What the task requires
Pictures must not appear in the copy. Reproduce exactly, and only, the lines from the one with "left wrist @" through the end of the data below.
=====
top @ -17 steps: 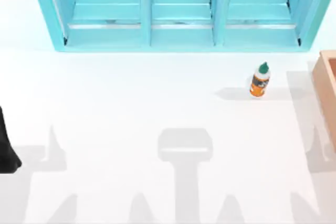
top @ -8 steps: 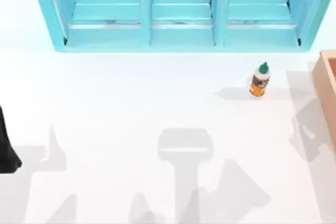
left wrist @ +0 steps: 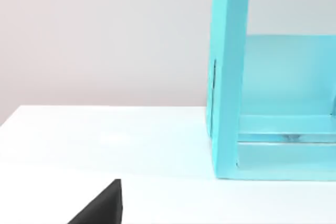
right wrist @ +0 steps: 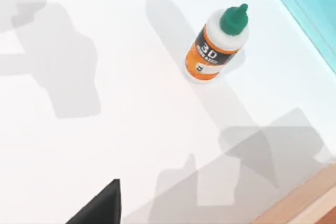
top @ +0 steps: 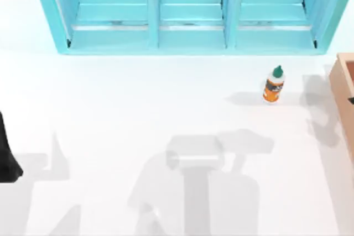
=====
Finished exercise
left wrist @ +0 steps: 
right wrist @ +0 steps: 
top @ +0 steps: 

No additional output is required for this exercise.